How an eight-year-old L.A. brand broke into American fashion royalty

July 6, 2022

Los Angeles’s Rodeo Drive may be among the toniest stretches of luxury real estate in America, but it features very few U.S. fashion brands. The handful includes timeworn titans like Tom Ford and Ralph Lauren—but also on the block is one eight-year-old label that has begun nipping at their heels: Amiri, reports The Wall Street Journal. 

The Los Angeles brand is one of the fastest-rising businesses in American luxury fashion. According to its 45-year-old founder Mike Amiri, the label will do $250 million in sales this year—a 56% increase from the year before. In 2023, it is projected to do $320 million in sales.

A Los Angeles native, Amiri made his name early with Viper Room fare like bravura Cuban-heeled boots and Saran Wrap-tight jeans. At the brand’s minimalist Rodeo Drive outpost (opened in 2020) that core rock-chic gear still makes up much of the assortment.

But also on offer are restrained staples like double-breasted sport coats and logo-lite white sneakers, indicators of the brand’s broadening aspirations.

“I think the years before were building up to this point,” said Amiri during an interview in the Rodeo Drive store in May. The brand, he said, is now reaching beyond “little articles about the L.A. brands that are doing good, [to] more a take on modern luxury.”

The company has around 150 employees and four retail shops in Los Angeles, Miami, New York, and Las Vegas; with plans to open five more this year in Tokyo, Shanghai, Dubai, Atlanta and Chicago. Its products are carried by roughly 160 boutiques and department stores worldwide. In 2019, OTB, an Italian luxury conglomerate that owns Diesel, Marni, and Maison Margiela, took a 20% stake in the business.

Amiri, who is both creative director and CEO of the company, founded it at 37, a relatively mature age in the youth-obsessed fashion world. Before the brand, Amiri crafted stage attire for stars like Axl Rose and Steven Tyler. He repackaged that showy sensibility at Amiri. “I started adapting that [style] to civilians who want to just get that attention in a different way,” said Mr. Amiri.

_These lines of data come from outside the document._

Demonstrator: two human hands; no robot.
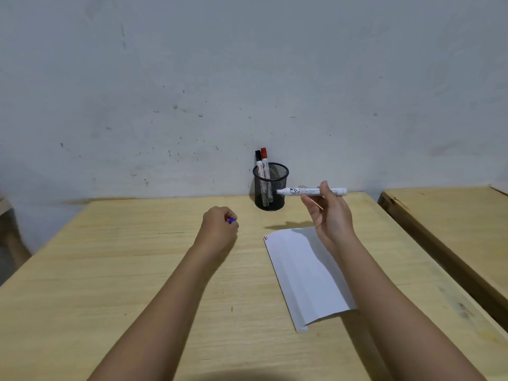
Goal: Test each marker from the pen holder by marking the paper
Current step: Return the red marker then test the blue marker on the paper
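Observation:
A black mesh pen holder [270, 188] stands at the table's far edge against the wall, with a black-capped marker [258, 163] and a red-capped marker [264, 160] upright in it. My right hand [330, 215] holds a white marker [310, 191] level above the table, its cap off and its tip pointing left toward the holder. My left hand [218, 226] is closed around a blue cap [231, 220], of which only a bit shows. A white sheet of paper [305, 273] lies under my right forearm, with small red marks [265, 238] at its far left corner.
The wooden table [137, 270] reaches to a scuffed grey wall. A second wooden table [445, 215] stands to the right, across a narrow gap.

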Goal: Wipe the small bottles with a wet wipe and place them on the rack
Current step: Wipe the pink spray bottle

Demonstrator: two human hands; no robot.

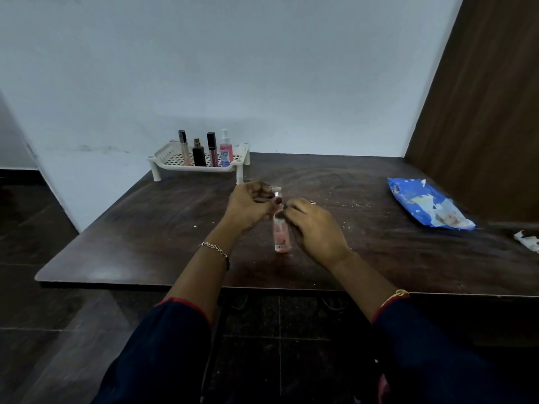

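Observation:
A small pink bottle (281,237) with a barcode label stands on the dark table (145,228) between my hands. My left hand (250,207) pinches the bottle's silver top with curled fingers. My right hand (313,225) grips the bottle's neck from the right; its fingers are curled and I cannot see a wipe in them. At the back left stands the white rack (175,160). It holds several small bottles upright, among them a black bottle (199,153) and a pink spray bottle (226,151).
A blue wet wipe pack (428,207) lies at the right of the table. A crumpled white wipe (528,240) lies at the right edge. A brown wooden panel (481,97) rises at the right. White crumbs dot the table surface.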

Early design techniques included blasting slinky jeans and Italian cashmere sweaters with a shotgun. Amiri’s first office was in the basement of a Hollywood Thai restaurant not far from the rock clubs that shaped his tastes. The brand has looked like “Sunset Boulevard in the ’90s because I grew up on Sunset Boulevard in the ’90s,” he said.

The turn-it-up-to-11 approach clicked: Amiri was picked up by esteemed boutiques like Barneys and Maxfields in Los Angeles.

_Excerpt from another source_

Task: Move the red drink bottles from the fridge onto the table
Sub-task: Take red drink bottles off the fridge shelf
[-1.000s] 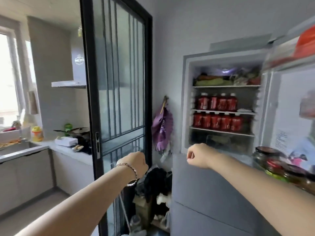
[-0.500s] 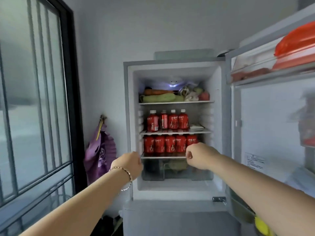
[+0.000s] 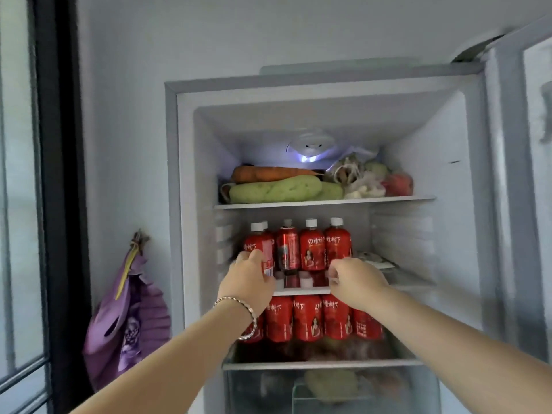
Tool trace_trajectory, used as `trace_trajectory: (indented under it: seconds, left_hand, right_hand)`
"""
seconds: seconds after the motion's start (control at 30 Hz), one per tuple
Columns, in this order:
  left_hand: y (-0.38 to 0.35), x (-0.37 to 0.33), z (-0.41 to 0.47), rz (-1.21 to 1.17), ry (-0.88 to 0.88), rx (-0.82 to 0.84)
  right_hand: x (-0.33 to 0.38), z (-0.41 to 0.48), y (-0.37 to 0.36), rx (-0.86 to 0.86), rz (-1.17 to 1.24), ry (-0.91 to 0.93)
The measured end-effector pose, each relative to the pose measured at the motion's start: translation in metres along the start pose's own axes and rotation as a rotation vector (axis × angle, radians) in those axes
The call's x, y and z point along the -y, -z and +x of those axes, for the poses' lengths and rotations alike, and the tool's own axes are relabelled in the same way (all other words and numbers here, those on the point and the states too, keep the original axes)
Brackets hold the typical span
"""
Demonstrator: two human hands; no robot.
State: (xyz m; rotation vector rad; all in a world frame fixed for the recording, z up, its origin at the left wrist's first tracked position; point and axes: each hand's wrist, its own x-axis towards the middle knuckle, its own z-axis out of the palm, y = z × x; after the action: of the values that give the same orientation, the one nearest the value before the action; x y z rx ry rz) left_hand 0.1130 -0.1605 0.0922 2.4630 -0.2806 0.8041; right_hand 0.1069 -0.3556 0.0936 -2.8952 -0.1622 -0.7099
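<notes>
Head view: We look up into the open fridge (image 3: pixel 448 144) from close in front. Its door (image 3: pixel 507 204) stands out on our right.
Top shelf (image 3: pixel 388 201): We see a long carrot (image 3: pixel 268 173) lying on a fat green gourd (image 3: pixel 277 190). A red apple (image 3: pixel 398 184) sits at the right end, next to a see-through bag of food (image 3: pixel 352 174).
Middle shelf (image 3: pixel 415 284): Three red drink bottles with white caps stand upright in a row with a can. From the left we see the left bottle (image 3: pixel 259 245), the red can (image 3: pixel 287 249), the middle bottle (image 3: pixel 312 249) and the right bottle (image 3: pixel 337 243). They stand close, side by side. One more white cap peeks out behind the left bottle.
Left hand (image 3: pixel 248 283): We have it wrapped round the low part of the left bottle, fingers on one side and thumb on the other. A thin bracelet (image 3: pixel 239 303) sits on this wrist.
Right hand (image 3: pixel 357 280): It is at the foot of the right bottle with its fingers curled. It may be touching the bottle, but the picture is blurry there, so we cannot tell if it holds it.
Lower shelf (image 3: pixel 313 366): A second row, the lower bottles (image 3: pixel 307 318), stands packed together just under our hands. Our arms hide part of this row.
Drawer (image 3: pixel 257 389): It is clear and sits below the lower bottles. Something green (image 3: pixel 331 383) is in it, too blurry to name.
Wall (image 3: pixel 125 115): A purple bag (image 3: pixel 128 318) hangs here, left of the fridge, beside a dark door frame (image 3: pixel 59 174).
</notes>
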Motion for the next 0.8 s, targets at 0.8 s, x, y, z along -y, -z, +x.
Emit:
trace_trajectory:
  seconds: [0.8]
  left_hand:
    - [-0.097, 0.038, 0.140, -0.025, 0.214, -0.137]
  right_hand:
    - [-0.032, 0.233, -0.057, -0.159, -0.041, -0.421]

Mike’s “deeply steeped in the [rocker] lifestyle, the music influences. So, it reads as incredibly authentic and that’s what I think resonates for people when you see the brand,” said Bruce Pask, the men’s fashion director at Bergdorf Goodman and Neiman Marcus. According to Pask, the brand is one of the top performers at both department stores—selling especially well for an American label.

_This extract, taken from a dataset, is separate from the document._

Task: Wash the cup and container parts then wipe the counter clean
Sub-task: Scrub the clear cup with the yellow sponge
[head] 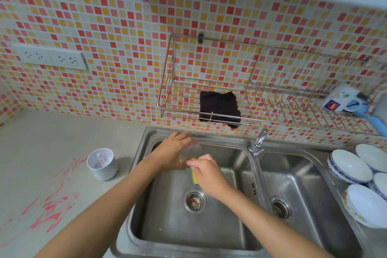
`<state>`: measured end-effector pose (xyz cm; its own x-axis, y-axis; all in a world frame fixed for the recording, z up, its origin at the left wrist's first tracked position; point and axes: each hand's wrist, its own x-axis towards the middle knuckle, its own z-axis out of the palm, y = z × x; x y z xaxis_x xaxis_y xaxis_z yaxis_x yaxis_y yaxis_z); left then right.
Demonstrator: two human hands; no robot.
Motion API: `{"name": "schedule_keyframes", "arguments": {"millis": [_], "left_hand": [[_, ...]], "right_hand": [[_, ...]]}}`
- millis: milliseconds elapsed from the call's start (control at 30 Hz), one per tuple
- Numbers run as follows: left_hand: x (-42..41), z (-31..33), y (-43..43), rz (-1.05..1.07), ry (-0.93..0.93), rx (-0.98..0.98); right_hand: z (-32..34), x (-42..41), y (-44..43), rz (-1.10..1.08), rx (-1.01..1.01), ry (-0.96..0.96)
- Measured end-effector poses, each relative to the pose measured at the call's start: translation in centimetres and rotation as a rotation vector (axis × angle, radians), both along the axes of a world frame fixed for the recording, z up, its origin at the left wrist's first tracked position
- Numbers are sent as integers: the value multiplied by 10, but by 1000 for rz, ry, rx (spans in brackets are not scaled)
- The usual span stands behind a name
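Observation:
Over the left basin of the steel sink (146, 211), my left hand (171, 153) grips a clear cup (193, 150) tilted on its side. My right hand (206, 170) holds a yellow sponge (194, 179) against the cup's mouth. A white round container (102, 166) stands upright on the grey counter (52, 142) left of the sink, with a small red-marked bit inside. Red smears (52, 209) streak the counter at the near left. A dark cloth (219, 109) lies in the wire rack (167, 94) on the wall.
The faucet (258, 142) sits between the two basins, and no water shows from it. Several white bowls (349, 166) with blue rims are stacked right of the sink. A mug (343, 98) rests on the dish rack at the right. Wall sockets (50, 57) sit at upper left.

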<state>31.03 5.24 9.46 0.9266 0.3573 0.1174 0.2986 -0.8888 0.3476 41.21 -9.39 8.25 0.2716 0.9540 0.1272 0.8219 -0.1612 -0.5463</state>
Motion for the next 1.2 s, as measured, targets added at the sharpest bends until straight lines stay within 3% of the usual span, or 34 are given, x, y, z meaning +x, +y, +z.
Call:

Amiri has found particular purchase with today’s equivalent of rock stars: rappers and athletes. The father of three found his brand getting name-checked in rap songs alongside Gucci and Prada.

Russell Westbrook, Anthony Davis, and skateboarder Ishod Wair all have worn Amiri gear. About a month ago, on his 23rd birthday, Chinese Formula One driver Zhou Guanyu posted an Instagram photo showing him holding a cake with a fondant version of one of Amiri’s skeleton-patterned sneakers.

Brian Barry-Austin, 35, a medical device salesperson from Greenbelt, Maryland, said he learned of Amiri through rap songs and not too long ago purchased a black logo hat from the brand. “It’s made very well,” said Mr. Barry-Austin, “the front of it is just very stiff and is very sturdy.”

And recently, the industry has started to acknowledge Amiri. He was nominated for the menswear designer of the year award by the Council of Fashion Designers of America in 2019 and in 2018 was given a spot to show during Paris Fashion Week. 

The runway shows reflect  Amiri’s ballooning business. The last one, held just over a week ago in Paris’s Jardin des Plantes, advanced Amiri alongside the Diors and Louis Vuittons of the world. Standout pieces included flowy multi-pleated trousers in baby blue, baggy leather shorts, peak-lapel double-breasted suits and embroidered varsity jackets with a Pegasus motif. Of the 50 looks, not one featured a pair of shotgun-scorched jeans or a tattered Kurt Cobain-flannel shirt.

“You can easily pigeonhole yourself by taking things extremely literally,” said Amiri of his move beyond the exacting grunge look. He now thinks of Los Angeles as a loose reference point—a land of relaxed clothing and look-at-me energy—rather than something to copy exactly.

“Rock and roll is palm trees and guitars!’ you know, I’ll leave that for other people to do,” he said. L.A. is now “more of a mind-set.”